- **WORK TASK**: In the data that follows, count the lines where "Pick" appears, and write only the number.
+===+
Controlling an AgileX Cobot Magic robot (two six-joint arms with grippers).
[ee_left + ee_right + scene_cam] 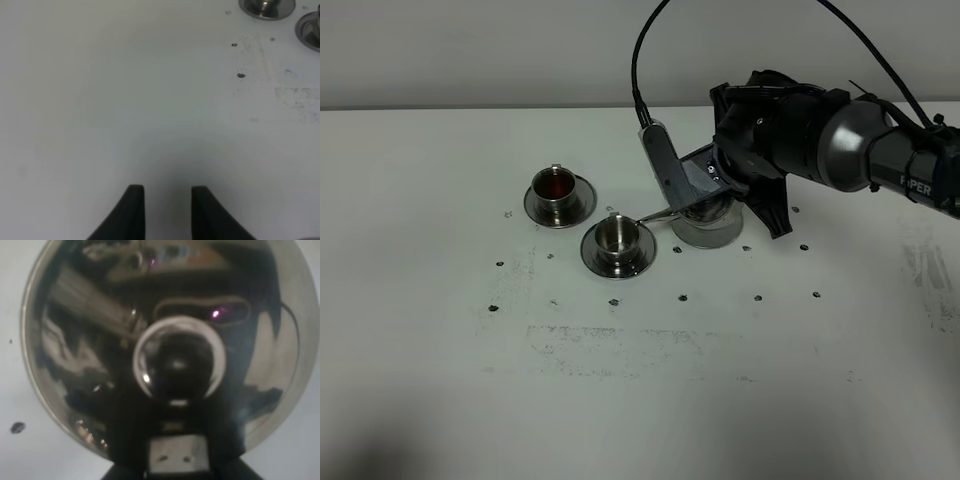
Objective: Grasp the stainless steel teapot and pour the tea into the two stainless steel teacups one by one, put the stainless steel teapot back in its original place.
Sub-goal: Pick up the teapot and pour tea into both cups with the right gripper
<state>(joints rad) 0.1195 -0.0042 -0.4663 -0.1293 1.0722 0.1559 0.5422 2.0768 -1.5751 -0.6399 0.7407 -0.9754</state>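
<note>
The stainless steel teapot (708, 205) hangs tilted just above the round metal coaster (710, 236), and its thin spout (655, 213) reaches toward the nearer teacup (617, 240). My right gripper (703, 180) is shut on the pot's handle. The right wrist view looks down on the domed lid (100, 340) and its knob (176, 362), with the right gripper (179, 467) at the handle. The farther teacup (558, 188) holds reddish-brown tea; the nearer one looks grey inside. My left gripper (167, 212) hovers over bare table with nothing between its fingers, the saucers (267, 6) far off.
The white table (650, 400) carries small dark dots and scuff marks. A black cable (645, 50) arches above the right arm (860, 150), which reaches in from the right edge. The left arm is outside the high view.
</note>
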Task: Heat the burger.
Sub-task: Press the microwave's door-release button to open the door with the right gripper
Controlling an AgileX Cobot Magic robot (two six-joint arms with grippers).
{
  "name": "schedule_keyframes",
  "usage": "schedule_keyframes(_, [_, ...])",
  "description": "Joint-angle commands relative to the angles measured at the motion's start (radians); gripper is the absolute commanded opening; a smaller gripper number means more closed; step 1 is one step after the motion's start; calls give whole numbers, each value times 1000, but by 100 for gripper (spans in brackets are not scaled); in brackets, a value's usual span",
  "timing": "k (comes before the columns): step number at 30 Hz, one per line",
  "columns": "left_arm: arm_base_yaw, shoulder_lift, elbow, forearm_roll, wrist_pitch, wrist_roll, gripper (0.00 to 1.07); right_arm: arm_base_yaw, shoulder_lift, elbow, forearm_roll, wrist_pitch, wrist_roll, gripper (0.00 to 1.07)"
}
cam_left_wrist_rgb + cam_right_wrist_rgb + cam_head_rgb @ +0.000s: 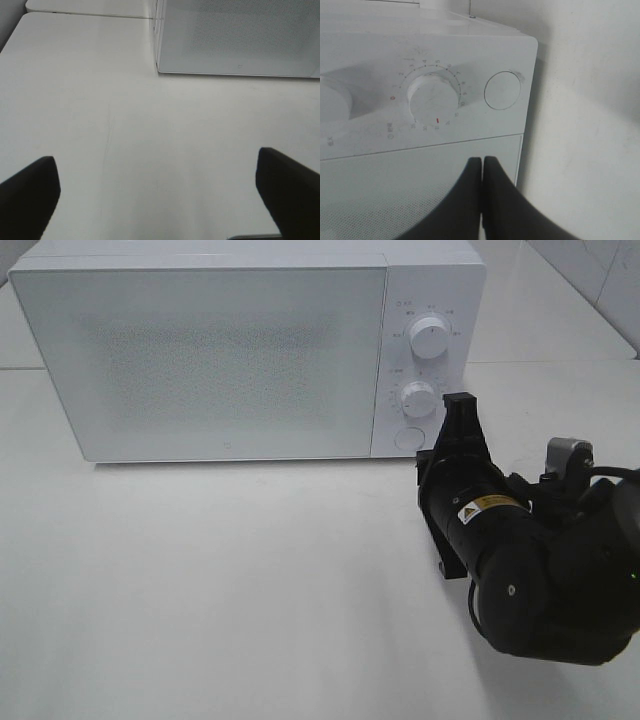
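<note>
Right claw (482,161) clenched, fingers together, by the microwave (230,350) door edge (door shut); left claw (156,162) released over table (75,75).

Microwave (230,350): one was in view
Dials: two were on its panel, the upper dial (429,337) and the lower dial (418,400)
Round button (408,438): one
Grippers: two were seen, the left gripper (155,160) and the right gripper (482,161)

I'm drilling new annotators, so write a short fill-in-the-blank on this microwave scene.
The door of the white box-shaped microwave is ____. The black right gripper is ____. The black left gripper is ____. The control panel carries ____ round white knobs.
Missing: closed; shut; open; two.
</note>
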Motion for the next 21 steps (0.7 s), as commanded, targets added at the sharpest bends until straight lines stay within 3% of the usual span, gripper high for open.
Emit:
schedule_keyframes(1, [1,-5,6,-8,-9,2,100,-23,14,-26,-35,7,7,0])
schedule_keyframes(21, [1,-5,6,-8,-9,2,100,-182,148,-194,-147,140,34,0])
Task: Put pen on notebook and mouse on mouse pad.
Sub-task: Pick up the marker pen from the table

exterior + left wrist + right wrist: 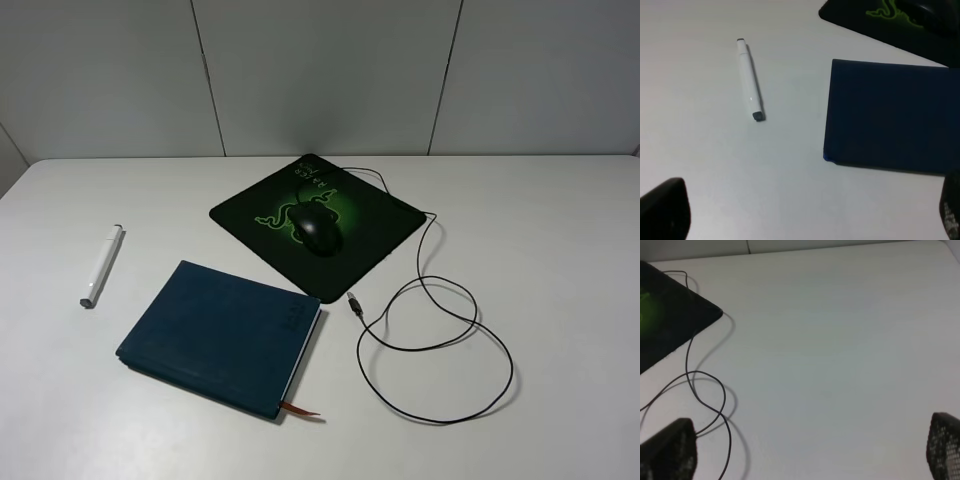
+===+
- **TASK ANSWER**: 2